She was still snapping the intricate leatherwork when a faded-denim-clad leg swung over the seat, hiding it.
Kit jerked her head up and lowered the camera just in time to get a glimpse of long black hair, bronze skin, dark eyes, and the slash of a high cheekbone before a black helmet came down, obscuring his face.
Impulsively she raised the camera, snapped another photo even as he turned his head and looked directly at her.
Gorgeous,
she thought somewhere in the back of her brain.
Dangerous,
she thought in a more logical part. He looked like trouble. Tough. Hard. Physical.
Sexual.
And then he started his bike. It sputtered once, twice, before roaring to life, low, rough, loud.
God, her mother would hate the biker, the bike, the noise.
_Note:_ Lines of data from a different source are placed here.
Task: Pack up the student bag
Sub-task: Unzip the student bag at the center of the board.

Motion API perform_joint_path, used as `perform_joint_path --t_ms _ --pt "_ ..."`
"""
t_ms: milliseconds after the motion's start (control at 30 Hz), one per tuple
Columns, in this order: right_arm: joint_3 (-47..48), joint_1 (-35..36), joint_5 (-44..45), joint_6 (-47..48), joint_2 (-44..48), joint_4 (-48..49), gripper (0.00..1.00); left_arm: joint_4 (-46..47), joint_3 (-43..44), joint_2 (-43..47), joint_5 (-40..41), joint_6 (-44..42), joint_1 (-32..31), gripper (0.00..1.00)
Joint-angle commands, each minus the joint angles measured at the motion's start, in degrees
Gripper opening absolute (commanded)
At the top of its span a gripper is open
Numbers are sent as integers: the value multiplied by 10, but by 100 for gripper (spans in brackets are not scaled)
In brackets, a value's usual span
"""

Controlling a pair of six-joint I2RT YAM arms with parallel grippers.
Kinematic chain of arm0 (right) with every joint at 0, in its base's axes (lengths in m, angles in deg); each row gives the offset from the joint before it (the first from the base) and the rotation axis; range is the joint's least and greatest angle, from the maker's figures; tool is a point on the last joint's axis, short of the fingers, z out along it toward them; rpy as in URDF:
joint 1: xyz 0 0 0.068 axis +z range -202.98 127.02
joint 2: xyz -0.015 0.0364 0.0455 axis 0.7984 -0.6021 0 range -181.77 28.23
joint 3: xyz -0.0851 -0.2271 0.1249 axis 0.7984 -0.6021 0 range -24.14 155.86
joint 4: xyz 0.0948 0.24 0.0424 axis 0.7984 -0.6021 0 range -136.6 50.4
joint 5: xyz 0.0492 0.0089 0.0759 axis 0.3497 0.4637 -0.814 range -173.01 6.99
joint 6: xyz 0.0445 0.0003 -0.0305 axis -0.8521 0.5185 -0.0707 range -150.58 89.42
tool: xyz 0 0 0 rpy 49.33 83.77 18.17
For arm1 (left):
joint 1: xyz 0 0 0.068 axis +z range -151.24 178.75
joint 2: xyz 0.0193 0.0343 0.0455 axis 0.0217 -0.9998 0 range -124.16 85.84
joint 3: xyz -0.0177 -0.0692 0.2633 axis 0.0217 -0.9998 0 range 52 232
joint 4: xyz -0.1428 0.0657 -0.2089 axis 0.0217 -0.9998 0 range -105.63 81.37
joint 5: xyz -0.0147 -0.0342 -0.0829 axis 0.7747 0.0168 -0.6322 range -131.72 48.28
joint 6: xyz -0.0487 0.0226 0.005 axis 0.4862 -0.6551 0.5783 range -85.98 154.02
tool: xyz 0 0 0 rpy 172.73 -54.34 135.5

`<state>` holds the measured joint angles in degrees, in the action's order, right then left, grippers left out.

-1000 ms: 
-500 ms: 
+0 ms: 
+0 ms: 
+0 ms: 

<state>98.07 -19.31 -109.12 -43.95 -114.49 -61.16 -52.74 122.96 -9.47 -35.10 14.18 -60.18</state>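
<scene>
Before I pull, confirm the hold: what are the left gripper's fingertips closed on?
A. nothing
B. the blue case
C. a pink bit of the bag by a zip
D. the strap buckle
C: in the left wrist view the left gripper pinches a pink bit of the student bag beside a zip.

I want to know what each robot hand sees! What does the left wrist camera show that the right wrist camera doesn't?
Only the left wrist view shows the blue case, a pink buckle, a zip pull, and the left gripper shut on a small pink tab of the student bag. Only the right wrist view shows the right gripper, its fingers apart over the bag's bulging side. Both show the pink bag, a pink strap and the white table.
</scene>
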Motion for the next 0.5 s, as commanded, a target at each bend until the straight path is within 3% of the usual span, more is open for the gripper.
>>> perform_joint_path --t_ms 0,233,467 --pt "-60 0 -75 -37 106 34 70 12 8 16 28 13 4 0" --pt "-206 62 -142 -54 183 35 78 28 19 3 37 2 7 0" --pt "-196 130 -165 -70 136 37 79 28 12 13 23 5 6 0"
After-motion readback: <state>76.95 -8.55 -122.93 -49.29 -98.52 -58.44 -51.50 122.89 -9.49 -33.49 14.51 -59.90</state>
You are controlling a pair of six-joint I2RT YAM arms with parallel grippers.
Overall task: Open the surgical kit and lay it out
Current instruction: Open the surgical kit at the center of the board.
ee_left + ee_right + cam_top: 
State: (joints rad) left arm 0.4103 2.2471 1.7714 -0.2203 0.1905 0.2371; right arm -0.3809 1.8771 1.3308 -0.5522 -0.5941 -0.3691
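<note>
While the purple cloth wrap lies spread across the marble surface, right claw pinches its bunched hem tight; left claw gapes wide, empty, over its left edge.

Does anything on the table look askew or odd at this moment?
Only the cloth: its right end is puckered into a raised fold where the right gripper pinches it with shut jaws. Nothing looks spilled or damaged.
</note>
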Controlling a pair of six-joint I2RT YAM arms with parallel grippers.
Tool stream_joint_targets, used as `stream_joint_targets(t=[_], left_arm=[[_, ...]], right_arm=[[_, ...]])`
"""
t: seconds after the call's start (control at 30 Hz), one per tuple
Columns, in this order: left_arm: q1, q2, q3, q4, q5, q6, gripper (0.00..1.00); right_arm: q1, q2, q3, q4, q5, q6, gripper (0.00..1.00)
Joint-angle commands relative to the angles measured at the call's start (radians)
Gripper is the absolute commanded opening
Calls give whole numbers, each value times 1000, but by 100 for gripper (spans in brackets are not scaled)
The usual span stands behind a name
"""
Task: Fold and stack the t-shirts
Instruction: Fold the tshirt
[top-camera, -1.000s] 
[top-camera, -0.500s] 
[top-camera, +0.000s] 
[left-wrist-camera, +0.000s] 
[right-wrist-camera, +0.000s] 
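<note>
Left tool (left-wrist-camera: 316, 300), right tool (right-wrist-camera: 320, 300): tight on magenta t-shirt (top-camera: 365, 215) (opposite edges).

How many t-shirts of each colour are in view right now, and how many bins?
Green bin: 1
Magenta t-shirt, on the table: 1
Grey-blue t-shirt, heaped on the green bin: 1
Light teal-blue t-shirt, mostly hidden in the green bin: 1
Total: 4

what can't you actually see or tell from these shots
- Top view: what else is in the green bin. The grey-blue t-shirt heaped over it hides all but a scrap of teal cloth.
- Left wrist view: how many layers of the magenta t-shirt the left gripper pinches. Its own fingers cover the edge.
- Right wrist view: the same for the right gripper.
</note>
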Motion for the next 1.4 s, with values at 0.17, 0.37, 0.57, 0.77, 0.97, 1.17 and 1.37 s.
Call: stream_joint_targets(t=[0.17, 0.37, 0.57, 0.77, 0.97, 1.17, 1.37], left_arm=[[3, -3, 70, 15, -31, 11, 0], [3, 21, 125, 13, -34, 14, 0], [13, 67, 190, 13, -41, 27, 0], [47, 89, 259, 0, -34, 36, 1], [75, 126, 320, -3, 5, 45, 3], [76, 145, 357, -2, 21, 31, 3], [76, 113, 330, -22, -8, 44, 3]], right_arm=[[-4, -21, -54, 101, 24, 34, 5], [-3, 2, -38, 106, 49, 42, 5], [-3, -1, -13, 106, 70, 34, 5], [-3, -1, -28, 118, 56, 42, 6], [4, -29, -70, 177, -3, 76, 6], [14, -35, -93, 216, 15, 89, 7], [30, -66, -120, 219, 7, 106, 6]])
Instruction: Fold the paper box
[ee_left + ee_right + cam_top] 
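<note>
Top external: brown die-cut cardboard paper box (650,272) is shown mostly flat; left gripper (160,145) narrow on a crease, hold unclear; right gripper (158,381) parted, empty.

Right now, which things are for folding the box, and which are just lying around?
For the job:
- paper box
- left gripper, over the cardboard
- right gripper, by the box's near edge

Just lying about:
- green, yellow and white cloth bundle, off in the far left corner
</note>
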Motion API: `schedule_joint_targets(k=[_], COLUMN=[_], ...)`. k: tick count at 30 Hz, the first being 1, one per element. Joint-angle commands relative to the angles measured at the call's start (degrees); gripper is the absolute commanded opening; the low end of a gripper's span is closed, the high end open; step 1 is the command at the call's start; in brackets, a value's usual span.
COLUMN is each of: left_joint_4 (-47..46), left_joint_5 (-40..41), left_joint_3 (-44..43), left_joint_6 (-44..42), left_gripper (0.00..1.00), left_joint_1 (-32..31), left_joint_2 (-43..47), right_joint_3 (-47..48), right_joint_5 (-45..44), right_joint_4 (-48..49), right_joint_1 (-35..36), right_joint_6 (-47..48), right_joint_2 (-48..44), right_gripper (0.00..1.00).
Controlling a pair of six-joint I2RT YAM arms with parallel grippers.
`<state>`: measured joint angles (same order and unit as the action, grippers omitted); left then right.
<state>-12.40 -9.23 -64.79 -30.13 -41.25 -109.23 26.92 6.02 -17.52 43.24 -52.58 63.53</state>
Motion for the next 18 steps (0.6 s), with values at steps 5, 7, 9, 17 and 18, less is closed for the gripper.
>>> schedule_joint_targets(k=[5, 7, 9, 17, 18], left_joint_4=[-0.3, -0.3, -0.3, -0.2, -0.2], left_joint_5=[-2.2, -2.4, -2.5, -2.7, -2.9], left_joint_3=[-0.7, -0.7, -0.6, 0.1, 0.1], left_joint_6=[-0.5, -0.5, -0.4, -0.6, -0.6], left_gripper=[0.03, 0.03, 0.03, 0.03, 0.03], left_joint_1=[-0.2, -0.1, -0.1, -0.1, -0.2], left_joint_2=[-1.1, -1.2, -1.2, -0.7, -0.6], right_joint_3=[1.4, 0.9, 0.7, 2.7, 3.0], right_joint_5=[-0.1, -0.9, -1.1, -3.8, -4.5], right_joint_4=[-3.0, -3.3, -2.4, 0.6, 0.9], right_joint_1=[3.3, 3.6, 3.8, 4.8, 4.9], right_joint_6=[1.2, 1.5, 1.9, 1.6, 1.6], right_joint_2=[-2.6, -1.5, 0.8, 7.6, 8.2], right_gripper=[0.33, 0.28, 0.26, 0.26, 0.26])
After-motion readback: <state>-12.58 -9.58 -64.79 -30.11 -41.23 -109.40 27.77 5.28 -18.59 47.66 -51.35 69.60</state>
Kit bit into her bottom lip even as the bike lurched forward and then did a quick spin, turning in the middle of the quiet street to come straight at her.
She stumbled backward, thinking the rider had lost control, but then he stopped the bike mere inches from her ankle and tugged off his helmet.
“You took a picture of me,” he said, looking into her eyes, his voice nearly as deep as the engine’s growl.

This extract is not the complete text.